Written for the Celebration of Battle of Britain Day – Chicksands Priory Officers' Mess – September 1998

Shot down over Kent – August 1940


I did not feel the blow that cut me down,
That made of me once more a child of earth.
I had not seen the face of he who made me die
[I would have done the same to him, had I the chance].
Just the sudden silence as my craft and I became, once more,
Two separate things in space,
High, over the dear land that gave me birth.
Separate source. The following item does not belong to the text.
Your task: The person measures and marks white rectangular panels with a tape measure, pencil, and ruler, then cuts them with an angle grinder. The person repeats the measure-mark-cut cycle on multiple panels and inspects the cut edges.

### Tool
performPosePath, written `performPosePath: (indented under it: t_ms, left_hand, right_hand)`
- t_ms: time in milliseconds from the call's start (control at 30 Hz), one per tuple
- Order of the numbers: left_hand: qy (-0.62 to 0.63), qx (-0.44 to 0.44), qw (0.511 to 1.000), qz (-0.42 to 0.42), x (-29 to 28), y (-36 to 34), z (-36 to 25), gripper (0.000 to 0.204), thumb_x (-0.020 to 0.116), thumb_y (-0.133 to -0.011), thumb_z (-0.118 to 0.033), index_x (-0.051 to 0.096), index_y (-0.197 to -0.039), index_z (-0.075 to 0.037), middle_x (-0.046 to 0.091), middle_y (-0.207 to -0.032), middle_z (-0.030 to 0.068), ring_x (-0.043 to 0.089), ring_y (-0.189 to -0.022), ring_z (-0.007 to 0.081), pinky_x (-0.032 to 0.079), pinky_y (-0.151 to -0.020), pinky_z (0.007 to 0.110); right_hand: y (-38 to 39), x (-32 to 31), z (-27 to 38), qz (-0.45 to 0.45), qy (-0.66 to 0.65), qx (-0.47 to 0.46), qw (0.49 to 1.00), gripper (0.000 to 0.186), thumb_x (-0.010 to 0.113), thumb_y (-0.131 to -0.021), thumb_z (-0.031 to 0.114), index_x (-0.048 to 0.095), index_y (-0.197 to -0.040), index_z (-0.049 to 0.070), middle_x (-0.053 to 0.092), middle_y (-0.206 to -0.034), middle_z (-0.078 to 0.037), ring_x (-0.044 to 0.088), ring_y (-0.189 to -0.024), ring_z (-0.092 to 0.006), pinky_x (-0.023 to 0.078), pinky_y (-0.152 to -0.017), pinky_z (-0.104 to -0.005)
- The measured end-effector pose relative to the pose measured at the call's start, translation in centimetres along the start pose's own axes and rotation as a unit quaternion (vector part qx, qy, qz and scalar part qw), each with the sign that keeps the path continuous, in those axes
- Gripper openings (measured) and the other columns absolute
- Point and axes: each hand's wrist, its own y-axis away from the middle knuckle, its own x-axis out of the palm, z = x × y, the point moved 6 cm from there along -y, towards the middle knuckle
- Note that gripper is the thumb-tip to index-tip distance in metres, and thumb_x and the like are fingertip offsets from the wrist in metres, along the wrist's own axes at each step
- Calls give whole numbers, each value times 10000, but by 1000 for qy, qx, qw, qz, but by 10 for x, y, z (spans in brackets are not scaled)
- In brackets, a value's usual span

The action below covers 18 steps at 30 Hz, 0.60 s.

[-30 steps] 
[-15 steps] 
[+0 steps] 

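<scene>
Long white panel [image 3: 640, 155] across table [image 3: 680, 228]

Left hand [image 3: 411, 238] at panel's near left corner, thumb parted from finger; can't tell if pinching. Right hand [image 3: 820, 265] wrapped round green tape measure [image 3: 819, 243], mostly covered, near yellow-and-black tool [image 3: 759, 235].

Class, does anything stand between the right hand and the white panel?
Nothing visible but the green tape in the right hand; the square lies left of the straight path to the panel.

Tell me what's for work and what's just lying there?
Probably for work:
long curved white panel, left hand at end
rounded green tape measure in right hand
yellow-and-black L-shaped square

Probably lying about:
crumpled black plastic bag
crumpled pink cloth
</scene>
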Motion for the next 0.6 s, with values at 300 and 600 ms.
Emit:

Not for me the meteor's flight,
The star-bright bonding with the earth below.
Not for me the fragmentary fame, that ends in pieces,
Smoking in sad silence on a sunlit shore.
No, just the downward rush, as flailing slowly at the unsupportive air,
The clouds part, softly, and let me fall, fall, fall –
To lie, at last, in my self-made grave,
Near the spot where I was born.

Tac Foley 1998


Dear Mrs Brown

Dear Mrs Brown, your son is dead,
I didn't know him well.
I only saw him once or twice,
Before he fell.

At breakfast, just like all the lads,
He scoffed his jam-smeared bread.
"Just like mum's!" he joked to me,
And now he's dead.

I didn't see him hit at first –
Just a hint of fire.
Then suddenly, without a sound,
The flame became a pyre.

There was nothing we could do,
Two others went the same way too.
A silent crash, that noiseless flash.
Young Brown, went down.

So, Mrs Brown, this dreadful letter,
I really wish I'd known him better
But half a day's no time at all,
A good lad, so sad.

I'll miss him, just like all the others.
I'm going to write to all their mothers,
Until one day, just wait and see,
Some friend will do the same for me.

Tac Foley 1998


Battle of Britain – 1940

Twelve took off, young and bold.
An hour sped.
Six landed, tired and old.
The rest are dead.

Who knows their end?
Their lives expended.
What pain was theirs?
Least said, and soonest mended.

They died. We live in debt.
We owe the price they paid.
That we walk in peace today
Was dearly bought, and dearly paid.

Tac Foley 1998
 
Last Edited:
Talking about poems and stuff. A few years back I wrote short story for a magazine here in UK and back over in Canada. It's about a little girl, of sorts, and is a goodnight read for somebody who is, maybe ten or eleven years old. I wrote it in French and translated it into English, but I promise you that it's readable, even by a ten or eleven-year-old . Anybody who thinks they might like it for their kids is welcome to it - just PM me.

TBH, I've written a ton of stuff like this, much of it in English.